The long descriptions on the calendar really bring to life what happened during that time and the round effects reflect that and force players to build them into their strategy. Suddenly losing a unit in one round can be decisive and players do get a very small sense of how brutal the war was in that respect.
Deciding which units to reinforce is also another moment when players have to think hard about where to invest their military capacity and suddenly realising that some troops are too far away from a general to have any hope of help does make you wonder what it might have been like in the real war.
However, March on the Drina, like so many war games, is unable to really bring home the loss of life, the suffering and the full brutality of the war in Serbia. Winning a battle is a matter of removing a token and moving units around the board. There is no sense of how many people would have died, how many would have been wounded and how many civilians might have been caught up in the conflict and what they may have endured as a result.

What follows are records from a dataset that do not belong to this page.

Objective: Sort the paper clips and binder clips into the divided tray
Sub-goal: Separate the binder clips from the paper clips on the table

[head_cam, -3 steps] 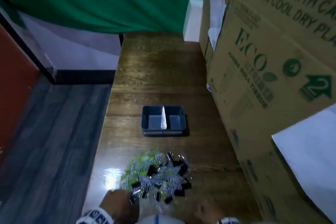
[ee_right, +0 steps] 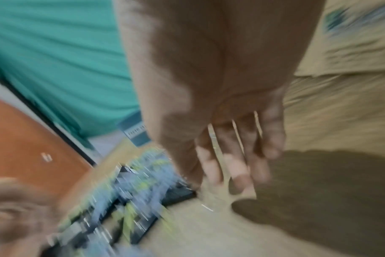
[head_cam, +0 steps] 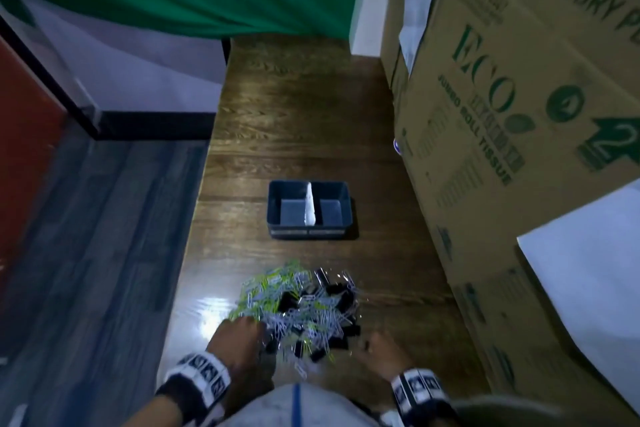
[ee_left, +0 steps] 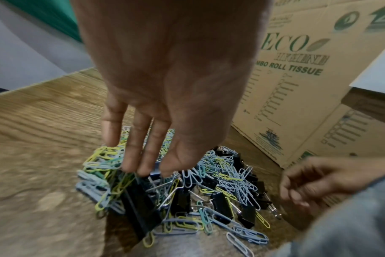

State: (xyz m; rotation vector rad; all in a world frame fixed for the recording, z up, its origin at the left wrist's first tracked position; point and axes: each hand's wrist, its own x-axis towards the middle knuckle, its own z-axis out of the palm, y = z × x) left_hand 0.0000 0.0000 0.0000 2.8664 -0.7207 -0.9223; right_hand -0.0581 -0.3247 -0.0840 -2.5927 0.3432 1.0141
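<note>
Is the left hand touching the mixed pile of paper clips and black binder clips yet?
Touching. The left wrist view shows the left hand's straight fingertips pressed into the clip pile.

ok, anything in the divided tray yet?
No. In the head view both compartments of the divided tray show bare floor on either side of the white divider; the clips lie heaped on the table.

Left hand [head_cam: 239,340] pushed up into the clip pile's [head_cam: 301,308] seven o'clock edge, right hand [head_cam: 377,350] risen toward its five o'clock corner, both wristbands now showing
</note>
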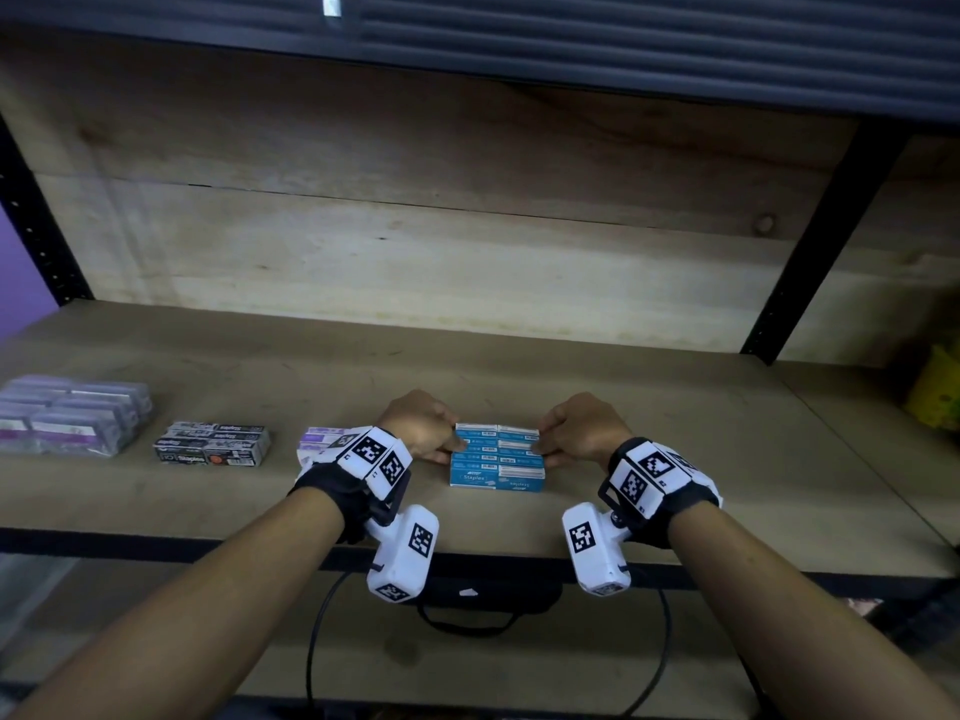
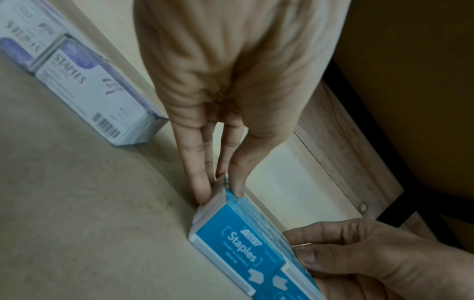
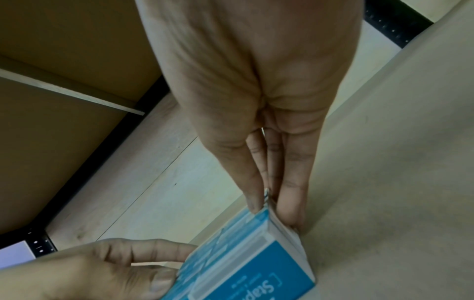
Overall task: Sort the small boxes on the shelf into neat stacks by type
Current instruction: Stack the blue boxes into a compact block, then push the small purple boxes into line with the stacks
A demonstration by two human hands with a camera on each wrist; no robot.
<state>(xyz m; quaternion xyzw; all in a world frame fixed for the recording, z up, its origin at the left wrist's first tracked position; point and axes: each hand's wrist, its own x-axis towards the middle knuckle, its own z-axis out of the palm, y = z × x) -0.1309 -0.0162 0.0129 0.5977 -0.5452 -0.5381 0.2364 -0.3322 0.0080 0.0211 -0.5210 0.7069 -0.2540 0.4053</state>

The rulebook is not bad, but will take a couple of reads to properly understand. It was translated from Serbian into English, so it is understandable that some things are not quite clear. Also, the rulebook doesn’t use “they” to address the reader or the players, but “he/she” instead. Again, this is likely a result of the translation from a language where every noun has a gender and verbs will change depending on the speaker’s gender2 as well and where “they” isn’t an established first person singular pronoun.
So, if you want to learn more about the history of the World War I conflict in Serbia, then March on the Drina does a very good job of narrating the story and making it a little easier to understand as you play the game.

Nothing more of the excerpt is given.